I also would like to use it in larger scale, as it is - to the best of my
knowledge - the only free and flexible 4D-Backup-solution. However, I
experienced there are currently some caveats that I want to state here
(and propose some thoughts I had on what would make rdiff-backup more
useful).
* The repository format. When recovering older files, rdiff-backup
really needs every single reverse delta, which is not only slow, but
also extremely fragile (if only one of those files is corrupted,
recovery will fail). A solution might be some additional,
larger-granularity reverse deltas that help speeding up recovery as well
as preserving integrity of "most of the timeline" even if some deltas
are corrupted.
Although using multiple delta files is slow if you are regressing back
through many previous backup runs (which is very rare in practice,
though of course very valuable when you need it), I don't see how
creating larger-granularity reverse-deltas would really make it more
robust, it would just make the archives bigger. Under normal circs I
expect a reverse-delta file covering 10 backups would be not much less
than 10x the size of each separate reverse-delta file. (It is different
if files have been backed up accidentally once and then removed from the
archive, accidents like this can certainly bloat an rdiff-backup
repository.) Although a single damaged reverse-delta file will 'break'
backup recovery this will only apply for backups earlier than the date
of the reverse-delta file.
* Missing operators on an existing repository. For use of rdiff-backup
in larger scale it should be possible to e.g.
- merge time steps
- delete timesteps and correct deltas accordingly
- remove subtrees (sometimes one backups large data sets by accident)
- lots more.
yes these would be helpful especially to correct backup mistakes which
can permanently bloat a repository
* Some bugs, especially on operating system independence. For example,
even though the issue was investigated sometime, it's still difficult to
use windows machines as target due to the "write only attribute on
folders" problem. Multiple users report mismatching hashes, and so on.

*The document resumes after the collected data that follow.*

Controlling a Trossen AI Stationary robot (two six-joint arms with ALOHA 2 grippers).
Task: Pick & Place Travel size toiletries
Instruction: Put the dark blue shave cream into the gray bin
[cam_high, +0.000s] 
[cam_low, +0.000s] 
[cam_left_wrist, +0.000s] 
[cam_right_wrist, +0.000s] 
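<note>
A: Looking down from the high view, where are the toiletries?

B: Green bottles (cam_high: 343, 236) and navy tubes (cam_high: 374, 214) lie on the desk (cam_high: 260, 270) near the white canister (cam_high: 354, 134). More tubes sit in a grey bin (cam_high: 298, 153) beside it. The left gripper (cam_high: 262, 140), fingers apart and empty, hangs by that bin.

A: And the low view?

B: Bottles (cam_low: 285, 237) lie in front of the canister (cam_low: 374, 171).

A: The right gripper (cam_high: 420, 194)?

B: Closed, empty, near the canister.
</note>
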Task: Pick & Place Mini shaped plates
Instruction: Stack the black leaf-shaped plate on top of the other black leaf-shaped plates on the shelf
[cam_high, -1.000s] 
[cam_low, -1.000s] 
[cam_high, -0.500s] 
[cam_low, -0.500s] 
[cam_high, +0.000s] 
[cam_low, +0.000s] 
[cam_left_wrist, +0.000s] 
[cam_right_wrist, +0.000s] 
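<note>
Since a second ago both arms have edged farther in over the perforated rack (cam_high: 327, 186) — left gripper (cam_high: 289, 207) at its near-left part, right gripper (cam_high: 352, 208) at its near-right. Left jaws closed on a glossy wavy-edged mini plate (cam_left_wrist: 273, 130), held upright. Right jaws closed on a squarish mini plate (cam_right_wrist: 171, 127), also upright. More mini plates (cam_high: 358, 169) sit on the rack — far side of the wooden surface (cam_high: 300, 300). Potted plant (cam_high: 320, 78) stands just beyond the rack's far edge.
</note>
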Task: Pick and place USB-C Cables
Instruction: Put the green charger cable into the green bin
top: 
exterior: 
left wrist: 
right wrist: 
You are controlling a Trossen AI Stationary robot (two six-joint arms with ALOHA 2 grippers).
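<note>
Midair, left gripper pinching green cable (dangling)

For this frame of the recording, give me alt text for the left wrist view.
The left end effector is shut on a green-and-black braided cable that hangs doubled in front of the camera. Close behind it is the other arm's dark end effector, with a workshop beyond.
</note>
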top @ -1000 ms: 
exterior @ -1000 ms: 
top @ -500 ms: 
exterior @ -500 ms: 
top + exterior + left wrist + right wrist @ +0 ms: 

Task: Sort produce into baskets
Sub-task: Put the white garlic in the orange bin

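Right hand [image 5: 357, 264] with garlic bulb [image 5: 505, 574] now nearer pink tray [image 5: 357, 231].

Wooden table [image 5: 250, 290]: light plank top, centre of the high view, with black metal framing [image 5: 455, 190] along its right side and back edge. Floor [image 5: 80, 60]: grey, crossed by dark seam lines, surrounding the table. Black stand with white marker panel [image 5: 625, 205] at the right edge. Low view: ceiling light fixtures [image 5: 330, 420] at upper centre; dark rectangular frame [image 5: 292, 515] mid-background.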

Yes, the best advice re a windows target seems to be: don't. I think you
can reliably use rdiff-backup.exe to backup windows data to a linux
target, though.
* Maybe a dedicated network protocol would be nice (inspired by rsync),
but I think, this is less important.
and I would add:
* ability to run a thorough verification of an rdiff-backup archive.
The current verification process is flawed as has been discussed in
earlier threads here. The best strategy at the moment is to run a
verification for a date at or earlier than the earliest backup run
date, and then to run one or two backups for dates between the
earliest date and the current date, but although this provides 'high
confidence' about the integrity of the overall archive it does not,
at least from a theoretical point of view, guarantee that the full
history of all files, whether currently present or deleted, can be
recovered. The only way to get this at present is to run a separate
verification for every previous backup run, which is not realistic
for a long-standing repository.
* add a switch to enable 'forced' regression of an archive. At present
rdiff-backup will only regress an archive that it considers to be
broken. (However you can work around this limitation.)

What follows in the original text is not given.